試合は五明の猛打に耐えつつ、中村が関節を狙う展開になった。1ラウンド(R)から金網際でラッシュを受けて右眉尻から出血するピンチを迎えるが、カウンターをヒットさせて尻もちをつかせるとアームロックを狙う。2Rもノーガード戦術も見せつつ打撃をかわし、関節を狙った。
最終3R開始前には中村が両手を広げて観客を煽り、大歓声が発生。興奮の中、五明の打撃と中村のサブミッションが交錯する熱戦となった。試合はともに譲らず、結果は判定に委ねられ、判定0―5で中村は敗北。だが、その戦いぶりに拍手が送られ、中村は五明の勝利を祝福するように握手を交わした。
試合後、スッキリした表情でコメントスペースに姿を見せた中村は「ありがとうございました。覚えてないんですよね。すごいもらってましたよね。2R終わったかなと思ったら終わっていたので、何も覚えていないですね」と笑顔。
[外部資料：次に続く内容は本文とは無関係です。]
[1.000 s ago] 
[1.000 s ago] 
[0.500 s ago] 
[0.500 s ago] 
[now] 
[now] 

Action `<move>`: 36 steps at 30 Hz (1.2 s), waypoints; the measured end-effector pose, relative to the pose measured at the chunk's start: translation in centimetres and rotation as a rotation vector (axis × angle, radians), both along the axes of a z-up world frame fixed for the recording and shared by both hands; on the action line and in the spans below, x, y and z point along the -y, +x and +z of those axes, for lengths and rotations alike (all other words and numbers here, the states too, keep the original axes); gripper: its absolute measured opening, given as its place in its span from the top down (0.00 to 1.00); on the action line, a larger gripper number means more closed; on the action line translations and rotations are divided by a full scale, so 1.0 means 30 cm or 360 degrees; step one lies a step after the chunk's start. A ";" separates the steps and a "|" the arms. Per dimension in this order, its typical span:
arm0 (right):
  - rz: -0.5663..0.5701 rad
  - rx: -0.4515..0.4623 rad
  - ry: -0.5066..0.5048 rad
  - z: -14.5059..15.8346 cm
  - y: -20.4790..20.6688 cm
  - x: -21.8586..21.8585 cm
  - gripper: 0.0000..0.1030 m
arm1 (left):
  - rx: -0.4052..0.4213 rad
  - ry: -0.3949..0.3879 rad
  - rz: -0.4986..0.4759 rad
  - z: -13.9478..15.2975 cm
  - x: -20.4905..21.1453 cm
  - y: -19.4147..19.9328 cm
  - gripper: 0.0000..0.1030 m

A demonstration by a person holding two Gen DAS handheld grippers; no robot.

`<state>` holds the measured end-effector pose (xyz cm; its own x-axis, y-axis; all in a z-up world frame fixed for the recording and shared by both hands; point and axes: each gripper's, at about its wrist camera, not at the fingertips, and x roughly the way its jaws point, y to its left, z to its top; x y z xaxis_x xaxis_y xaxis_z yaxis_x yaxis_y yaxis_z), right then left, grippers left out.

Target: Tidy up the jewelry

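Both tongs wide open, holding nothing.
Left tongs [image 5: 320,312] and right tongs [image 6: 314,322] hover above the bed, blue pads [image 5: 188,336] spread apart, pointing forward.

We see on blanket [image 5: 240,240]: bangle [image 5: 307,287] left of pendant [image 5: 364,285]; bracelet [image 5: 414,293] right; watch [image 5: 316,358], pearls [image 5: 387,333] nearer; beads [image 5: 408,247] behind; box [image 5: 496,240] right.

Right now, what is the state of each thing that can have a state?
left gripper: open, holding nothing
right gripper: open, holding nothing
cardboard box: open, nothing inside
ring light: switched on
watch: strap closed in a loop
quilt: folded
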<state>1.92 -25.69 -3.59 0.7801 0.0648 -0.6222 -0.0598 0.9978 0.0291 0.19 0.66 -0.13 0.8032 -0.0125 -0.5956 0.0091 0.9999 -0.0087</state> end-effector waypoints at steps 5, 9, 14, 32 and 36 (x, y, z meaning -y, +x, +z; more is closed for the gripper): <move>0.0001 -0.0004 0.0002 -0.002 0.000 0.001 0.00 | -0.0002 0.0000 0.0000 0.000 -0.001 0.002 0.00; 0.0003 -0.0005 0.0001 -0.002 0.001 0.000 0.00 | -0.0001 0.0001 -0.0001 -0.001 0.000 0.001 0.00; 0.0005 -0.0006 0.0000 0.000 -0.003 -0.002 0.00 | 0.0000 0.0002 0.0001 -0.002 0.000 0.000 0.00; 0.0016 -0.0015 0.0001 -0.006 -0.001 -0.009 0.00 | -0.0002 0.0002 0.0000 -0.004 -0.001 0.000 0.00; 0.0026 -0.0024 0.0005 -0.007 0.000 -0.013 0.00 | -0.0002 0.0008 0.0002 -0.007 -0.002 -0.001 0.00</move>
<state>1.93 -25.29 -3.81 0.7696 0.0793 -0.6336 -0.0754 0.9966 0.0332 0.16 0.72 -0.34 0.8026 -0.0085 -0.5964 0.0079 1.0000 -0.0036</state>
さらに「連敗していて、これでいいとは全く思ってないんですけど、すごく楽しかったです。五明選手もいい選手だと思っていたので、後楽園ホールのメインでやらせてもらって楽しかった。幸せ者ですね」と試合を振り返る。
今後に向けて「とっくに引退してもいい歳なんですけど、まだやるんで。チャンピオン目指しているのでまだ頑張ります! やれるまでやりたい。達人みたいになりたいっす。負けてるんで、まだ下積みの時代です」と驚異的なコメントを口にした。
一方、勝利をもぎ取った五明は「ツラい場面も多かったですけど、なんとか接戦を制することができてよかったです。中村選手が盛り上げてくれて、メインで戦うことができて感謝の気持ちです」と安どの表情。準決勝に向けて「誰と戦っても面白いと思うので、そこは抽選次第で楽しみたいと思います」と闘志をみなぎらせた。
他の1回戦は海飛が奥山貴大に判定5―0で、水野新太が芦田崇宏に1RTKO勝ち。高橋遼伍は対戦予定だった相本宗輝の減量による体調不良で欠場したため、不戦勝となった。1回戦を勝ち上がった4選手による準決勝は、5月5日の東京・後楽園ホール大会で行われる。